Garcia-Garcia H.M.,Erasmus Medical Center |
Jang I.-K.,Harvard University |
Serruys P.W.,Erasmus Medical Center |
Kovacic J.C.,Zena And Michael ener Cardiovascular Institute And Cardiovascular Research Center |
And 3 more authors.
Circulation Research | Year: 2014
Culprit lesions of patients, who have had an acute coronary syndrome commonly, are ruptured coronary plaques with superimposed thrombus. The precursor of such lesions is an inflamed thin-capped fibroatheroma. These plaques can be imaged by means of invasive techniques, such as intravascular ultrasound (and derived techniques), optical coherence tomography, and near-infrared spectroscopy. Often these patients exhibit similar (multiple) plaques beyond the culprit lesion. These remote plaques can be assessed noninvasively by computed tomographic angiography and MRI and also using invasive imaging.
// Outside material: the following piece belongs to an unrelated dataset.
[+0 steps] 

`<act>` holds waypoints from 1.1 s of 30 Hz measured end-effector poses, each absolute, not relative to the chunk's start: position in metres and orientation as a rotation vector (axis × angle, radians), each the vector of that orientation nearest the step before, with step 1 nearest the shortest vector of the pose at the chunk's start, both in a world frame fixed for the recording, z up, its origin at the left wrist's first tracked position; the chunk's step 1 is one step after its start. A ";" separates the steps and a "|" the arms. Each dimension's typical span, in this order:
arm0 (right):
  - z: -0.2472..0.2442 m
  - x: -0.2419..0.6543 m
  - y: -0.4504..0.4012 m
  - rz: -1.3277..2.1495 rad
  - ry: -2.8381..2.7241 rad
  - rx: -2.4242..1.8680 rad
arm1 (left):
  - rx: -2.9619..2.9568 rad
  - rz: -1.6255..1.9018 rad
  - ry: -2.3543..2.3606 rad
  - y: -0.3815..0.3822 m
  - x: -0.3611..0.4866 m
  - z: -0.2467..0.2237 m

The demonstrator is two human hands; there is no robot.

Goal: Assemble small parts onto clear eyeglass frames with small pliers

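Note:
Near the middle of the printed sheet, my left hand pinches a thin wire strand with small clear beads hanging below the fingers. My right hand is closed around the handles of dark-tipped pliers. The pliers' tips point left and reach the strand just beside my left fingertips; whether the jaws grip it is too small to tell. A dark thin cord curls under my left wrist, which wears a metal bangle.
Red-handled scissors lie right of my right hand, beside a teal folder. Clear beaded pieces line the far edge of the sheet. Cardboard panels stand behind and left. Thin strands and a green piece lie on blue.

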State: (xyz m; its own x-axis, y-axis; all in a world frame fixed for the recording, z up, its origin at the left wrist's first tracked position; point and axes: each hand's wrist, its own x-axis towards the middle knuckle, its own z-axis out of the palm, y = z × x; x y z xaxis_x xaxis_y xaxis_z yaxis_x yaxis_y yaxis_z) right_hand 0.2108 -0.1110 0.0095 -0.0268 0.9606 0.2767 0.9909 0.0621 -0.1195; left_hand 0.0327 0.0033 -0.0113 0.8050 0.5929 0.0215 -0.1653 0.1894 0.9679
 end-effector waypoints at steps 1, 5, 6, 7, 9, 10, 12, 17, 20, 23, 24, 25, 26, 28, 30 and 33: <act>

The detection of these remote plaques is not only feasible but also in natural history studies have been associated with clinical coronary events. Different systemic pharmacological treatments have been studied (mostly statins) with modest success and, therefore, newer approaches are being tested. Local treatment for such lesions is in its infancy and larger, prospective, and randomized trials are needed. This review will describe the pathological and imaging findings in culprit lesions of patients with acute coronary syndrome and the assessment of remote plaques. In addition, the pharmacological and local treatment options will be reviewed. © 2014 American Heart Association, Inc.